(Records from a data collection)
*****
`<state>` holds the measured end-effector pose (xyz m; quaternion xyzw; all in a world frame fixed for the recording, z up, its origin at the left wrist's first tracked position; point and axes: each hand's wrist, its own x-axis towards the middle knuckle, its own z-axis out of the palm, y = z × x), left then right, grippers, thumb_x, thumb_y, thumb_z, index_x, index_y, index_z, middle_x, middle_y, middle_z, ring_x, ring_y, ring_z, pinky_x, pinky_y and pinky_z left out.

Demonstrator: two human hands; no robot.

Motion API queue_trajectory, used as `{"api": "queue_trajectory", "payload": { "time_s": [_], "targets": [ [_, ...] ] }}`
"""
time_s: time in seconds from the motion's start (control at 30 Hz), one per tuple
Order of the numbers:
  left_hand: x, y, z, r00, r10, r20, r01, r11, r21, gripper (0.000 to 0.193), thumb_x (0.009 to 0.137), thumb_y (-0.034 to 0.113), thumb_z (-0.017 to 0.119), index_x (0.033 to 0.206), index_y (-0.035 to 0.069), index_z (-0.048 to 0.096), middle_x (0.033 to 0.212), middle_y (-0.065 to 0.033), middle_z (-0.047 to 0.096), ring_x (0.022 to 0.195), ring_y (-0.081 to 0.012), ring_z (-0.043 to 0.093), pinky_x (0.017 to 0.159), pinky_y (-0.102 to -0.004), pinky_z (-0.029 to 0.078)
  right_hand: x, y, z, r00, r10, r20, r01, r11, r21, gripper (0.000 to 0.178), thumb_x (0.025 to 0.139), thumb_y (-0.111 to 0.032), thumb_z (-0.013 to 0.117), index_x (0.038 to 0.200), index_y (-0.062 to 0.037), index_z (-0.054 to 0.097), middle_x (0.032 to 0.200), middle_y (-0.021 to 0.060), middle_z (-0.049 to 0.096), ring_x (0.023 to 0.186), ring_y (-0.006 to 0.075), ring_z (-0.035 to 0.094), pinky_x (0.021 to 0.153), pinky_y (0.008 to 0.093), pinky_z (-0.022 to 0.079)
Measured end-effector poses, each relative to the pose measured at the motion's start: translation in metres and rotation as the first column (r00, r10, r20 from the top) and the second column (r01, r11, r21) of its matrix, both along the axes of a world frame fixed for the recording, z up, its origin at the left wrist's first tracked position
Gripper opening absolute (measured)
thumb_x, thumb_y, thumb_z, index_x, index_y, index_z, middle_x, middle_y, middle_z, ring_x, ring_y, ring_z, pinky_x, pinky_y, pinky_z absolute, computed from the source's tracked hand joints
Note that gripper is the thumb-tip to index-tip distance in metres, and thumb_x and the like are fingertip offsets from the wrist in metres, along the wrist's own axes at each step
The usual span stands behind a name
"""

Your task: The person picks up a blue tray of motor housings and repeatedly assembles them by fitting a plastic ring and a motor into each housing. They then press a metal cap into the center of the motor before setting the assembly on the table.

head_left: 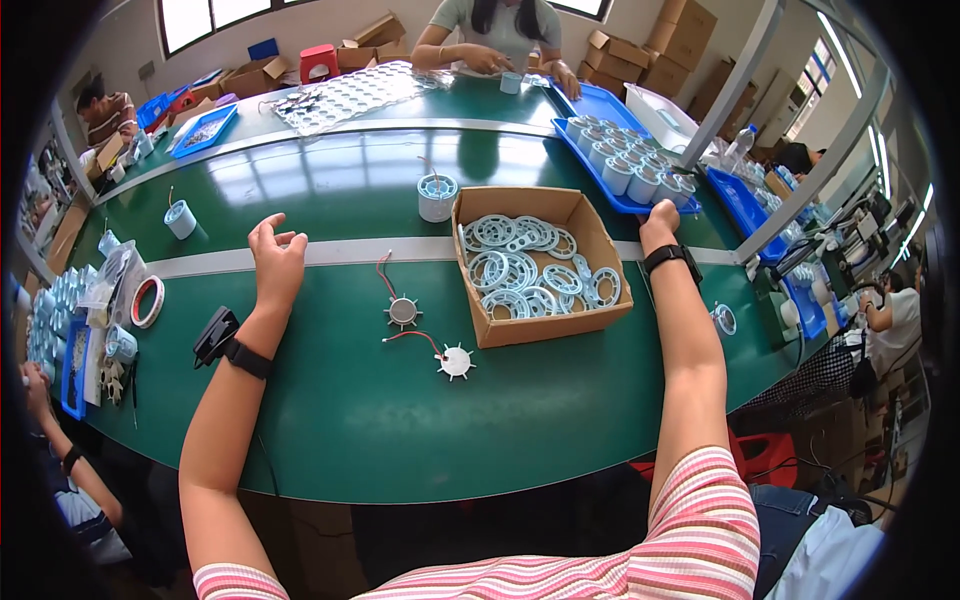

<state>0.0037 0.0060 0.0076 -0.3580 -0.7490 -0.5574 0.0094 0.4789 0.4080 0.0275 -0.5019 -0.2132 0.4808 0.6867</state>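
My left hand (pixel 277 255) is raised above the green table with its fingers apart and slightly bent, holding nothing. Out to the right, my right hand (pixel 658 222) is closed at the near corner of a blue tray (pixel 628 207), its fingertips partly hidden. Pale blue plastic cups (pixel 617 176) fill that tray in rows. Between my arms stands an open cardboard box (pixel 550 333) with many light blue plastic rings (pixel 520 268). Left of the box lie two spoked round discs with red wires, one grey-faced (pixel 402 311) and one white (pixel 456 363).
A pale blue cylinder with a wire (pixel 437 198) stands behind the box; another cup (pixel 180 220) is farther left. A tape roll (pixel 148 302) sits at the left. Across the table, a person's hands (pixel 487 60) hold a cup. Metal posts (pixel 735 80) rise at the right.
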Motion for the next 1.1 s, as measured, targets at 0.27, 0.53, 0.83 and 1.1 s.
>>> {"api": "queue_trajectory", "payload": {
  "time_s": [0.27,0.53,0.83,1.1],
  "targets": [
    [-0.002,0.005,-0.001,1.0,-0.02,0.001,0.02,1.0,0.013,0.046,0.088,0.009,0.064,0.131,-0.002,0.055,0.138,-0.0174,0.041,0.103,-0.0234,0.064,0.09,-0.0367,0.056,0.032,-0.011,0.02,0.997,0.074,-0.022,-0.071,0.99,0.119,0.038,0.092,-0.013,0.048,0.124,0.0,0.064,0.122,0.0157,0.066,0.102,0.0329,0.069,0.075,0.0511,0.06],
    [0.001,0.003,-0.002,0.998,-0.008,0.06,0.002,0.996,0.094,0.046,0.086,0.012,0.065,0.129,-0.002,0.056,0.138,-0.0183,0.04,0.102,-0.025,0.063,0.093,-0.0374,0.054,0.026,-0.046,0.082,0.97,0.242,0.024,-0.241,0.944,0.225,0.039,0.09,-0.006,0.048,0.124,0.0068,0.062,0.125,0.019,0.067,0.115,0.0376,0.067,0.102,0.0533,0.055],
    [0.039,-0.061,0.104,0.614,-0.607,0.504,0.258,0.758,0.598,0.062,0.107,0.048,0.053,0.137,-0.006,0.052,0.135,-0.021,0.057,0.115,-0.0322,0.066,0.094,-0.043,0.057,-0.033,-0.16,0.118,0.728,0.685,0.03,-0.669,0.701,0.249,0.045,0.091,-0.004,0.048,0.133,0.0067,0.058,0.132,0.0215,0.065,0.122,0.0361,0.063,0.112,0.0512,0.047],
    [0.073,-0.168,0.137,0.696,-0.59,0.409,0.218,0.717,0.663,0.085,0.107,0.065,0.032,0.147,-0.01,0.04,0.15,-0.0268,0.047,0.128,-0.0358,0.061,0.104,-0.0424,0.055,-0.125,-0.319,0.133,0.214,0.977,0.008,-0.958,0.209,0.195,0.04,0.099,-0.01,0.048,0.135,0.0067,0.056,0.133,0.02,0.065,0.119,0.0321,0.066,0.108,0.0448,0.051]
  ]
}}
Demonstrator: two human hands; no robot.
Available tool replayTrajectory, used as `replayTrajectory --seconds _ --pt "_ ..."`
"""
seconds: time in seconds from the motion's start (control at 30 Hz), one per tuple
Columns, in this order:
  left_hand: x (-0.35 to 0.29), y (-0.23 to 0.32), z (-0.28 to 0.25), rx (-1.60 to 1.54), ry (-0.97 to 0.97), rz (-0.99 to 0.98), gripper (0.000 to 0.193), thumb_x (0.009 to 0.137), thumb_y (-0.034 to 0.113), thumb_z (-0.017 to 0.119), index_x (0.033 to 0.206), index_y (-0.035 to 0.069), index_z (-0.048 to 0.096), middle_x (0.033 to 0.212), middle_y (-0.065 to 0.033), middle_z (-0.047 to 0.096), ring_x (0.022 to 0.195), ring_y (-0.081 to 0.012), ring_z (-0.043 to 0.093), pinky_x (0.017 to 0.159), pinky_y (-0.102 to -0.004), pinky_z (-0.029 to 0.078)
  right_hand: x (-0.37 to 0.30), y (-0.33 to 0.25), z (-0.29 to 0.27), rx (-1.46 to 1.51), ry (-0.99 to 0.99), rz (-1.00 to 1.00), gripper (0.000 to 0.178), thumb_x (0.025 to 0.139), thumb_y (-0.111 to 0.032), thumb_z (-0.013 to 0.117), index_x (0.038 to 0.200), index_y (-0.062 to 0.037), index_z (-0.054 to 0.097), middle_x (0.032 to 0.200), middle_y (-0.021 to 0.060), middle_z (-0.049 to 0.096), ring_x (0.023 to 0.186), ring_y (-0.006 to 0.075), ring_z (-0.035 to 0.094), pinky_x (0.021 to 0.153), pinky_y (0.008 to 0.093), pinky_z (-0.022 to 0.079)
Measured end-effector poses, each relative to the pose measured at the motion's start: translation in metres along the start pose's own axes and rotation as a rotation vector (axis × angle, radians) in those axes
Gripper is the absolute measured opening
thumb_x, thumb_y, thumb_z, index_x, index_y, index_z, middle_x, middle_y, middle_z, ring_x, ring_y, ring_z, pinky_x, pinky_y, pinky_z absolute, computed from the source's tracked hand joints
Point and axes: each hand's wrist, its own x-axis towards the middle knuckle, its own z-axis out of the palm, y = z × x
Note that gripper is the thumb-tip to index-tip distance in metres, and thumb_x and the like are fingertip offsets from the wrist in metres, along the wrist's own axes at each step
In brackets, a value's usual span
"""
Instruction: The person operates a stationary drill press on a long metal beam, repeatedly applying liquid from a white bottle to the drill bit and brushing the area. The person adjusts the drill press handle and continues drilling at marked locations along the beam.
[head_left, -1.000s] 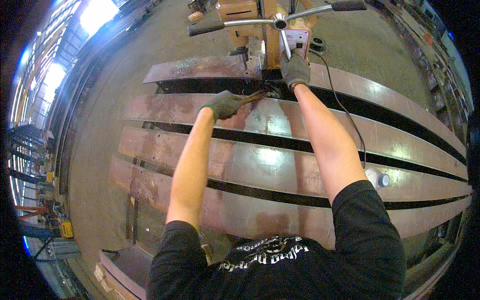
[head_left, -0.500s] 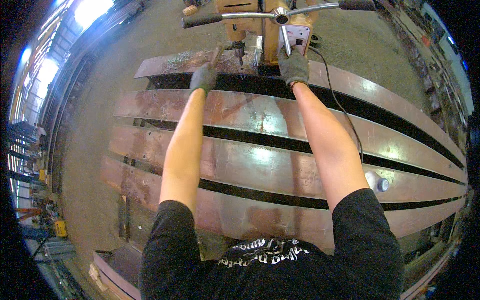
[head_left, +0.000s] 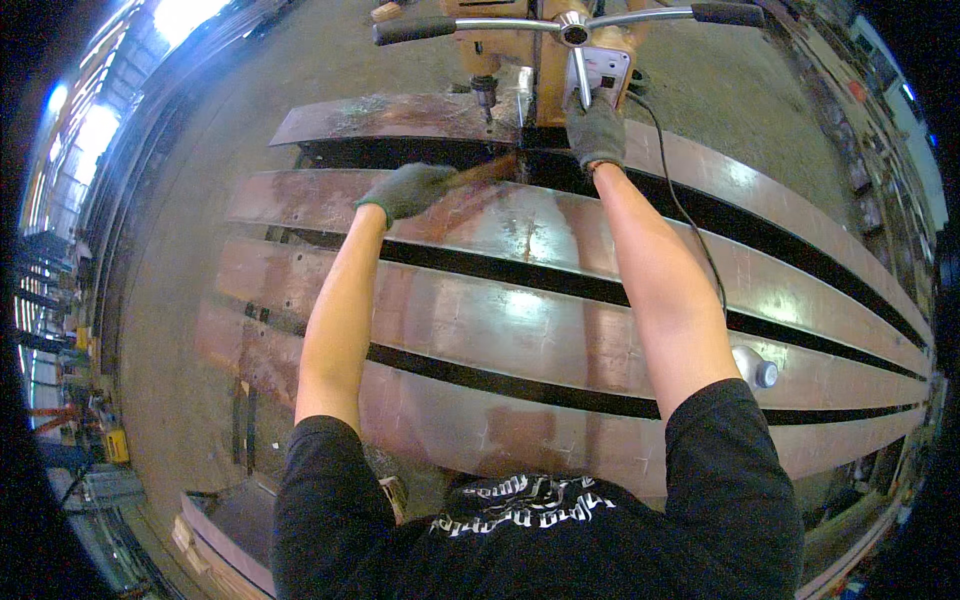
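Note:
Grey work gloves cover both my hands. My left hand (head_left: 410, 192) is closed around a brown wooden-looking brush (head_left: 485, 171), blurred by motion, its far end over the dark gap just in front of the drill. My right hand (head_left: 597, 135) wraps the lower end of one chrome spoke handle (head_left: 582, 75) on the yellow magnetic drill (head_left: 549, 75), beside its pale control panel (head_left: 609, 68). The drill stands on the farthest steel beam (head_left: 400, 117), its chuck and bit (head_left: 485, 97) pointing down, left of its base.
Several rust-brown steel beams (head_left: 465, 300) lie side by side with dark gaps between them. A black cable (head_left: 680, 205) runs from the drill across them. A clear bottle with a blue cap (head_left: 765, 374) lies near my right elbow. Timber blocks (head_left: 195, 545) sit at the lower left.
My left hand has swung toward me with the brush, which now points right instead of away. Most metal shavings left of the drill are gone from the beam. My right hand stays on the spoke handle.

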Motion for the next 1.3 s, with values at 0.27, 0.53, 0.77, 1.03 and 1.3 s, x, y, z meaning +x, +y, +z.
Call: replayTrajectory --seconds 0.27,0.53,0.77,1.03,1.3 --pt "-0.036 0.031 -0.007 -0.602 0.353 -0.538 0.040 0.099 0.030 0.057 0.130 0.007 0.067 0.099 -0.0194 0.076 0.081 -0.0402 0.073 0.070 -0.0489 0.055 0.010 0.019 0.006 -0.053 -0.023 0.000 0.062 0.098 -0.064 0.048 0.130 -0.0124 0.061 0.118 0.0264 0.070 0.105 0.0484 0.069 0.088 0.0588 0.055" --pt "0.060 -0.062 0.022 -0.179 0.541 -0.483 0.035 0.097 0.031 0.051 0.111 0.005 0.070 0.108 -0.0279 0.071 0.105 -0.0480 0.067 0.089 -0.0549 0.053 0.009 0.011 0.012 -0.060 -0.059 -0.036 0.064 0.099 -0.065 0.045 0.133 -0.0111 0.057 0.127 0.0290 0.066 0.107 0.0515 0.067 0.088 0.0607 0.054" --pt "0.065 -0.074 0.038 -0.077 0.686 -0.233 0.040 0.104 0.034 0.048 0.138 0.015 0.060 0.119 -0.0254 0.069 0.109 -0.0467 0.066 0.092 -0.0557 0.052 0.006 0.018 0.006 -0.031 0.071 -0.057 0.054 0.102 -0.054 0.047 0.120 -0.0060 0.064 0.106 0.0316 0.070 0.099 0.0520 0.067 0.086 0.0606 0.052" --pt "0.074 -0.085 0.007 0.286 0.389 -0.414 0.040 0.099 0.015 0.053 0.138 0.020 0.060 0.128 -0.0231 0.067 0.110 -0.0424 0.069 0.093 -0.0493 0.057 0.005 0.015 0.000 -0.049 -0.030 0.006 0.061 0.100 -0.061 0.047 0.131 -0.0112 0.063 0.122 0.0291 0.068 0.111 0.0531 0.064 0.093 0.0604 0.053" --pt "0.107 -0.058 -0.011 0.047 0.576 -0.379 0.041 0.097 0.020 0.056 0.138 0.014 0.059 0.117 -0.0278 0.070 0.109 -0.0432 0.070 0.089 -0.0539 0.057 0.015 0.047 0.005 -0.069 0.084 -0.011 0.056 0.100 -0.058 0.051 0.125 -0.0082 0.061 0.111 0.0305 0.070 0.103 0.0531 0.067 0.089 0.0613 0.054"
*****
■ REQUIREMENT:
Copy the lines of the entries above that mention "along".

■ RESPONSE TO THIS EXERCISE:
Measured end-effector poses, each relative to the pose measured at the motion's start: translation in metres and rotation as the first column (r00, r10, r20 from the top) and the second column (r01, r11, r21) of its matrix, both along the axes of a world frame fixed for the recording, z up, its origin at the left wrist's first tracked position
Note that gripper is the thumb-tip to index-tip distance in metres, and thumb_x and the like are fingertip offsets from the wrist in metres, along the wrist's own axes at each step
Measured end-effector poses, each relative to the pose measured at the motion's start: translation in metres along the start pose's own axes and rotation as a rotation vector (axis × angle, radians) in those axes
Note that gripper is the thumb-tip to index-tip distance in metres, and thumb_x and the like are fingertip offsets from the wrist in metres, along the wrist's own axes at each step
Instruction: The person operates a stationary drill press on a long metal beam, repeatedly applying liquid from a white bottle to the drill bit and brushing the area. The person adjusts the drill press handle and continues drilling at marked locations along the beam.

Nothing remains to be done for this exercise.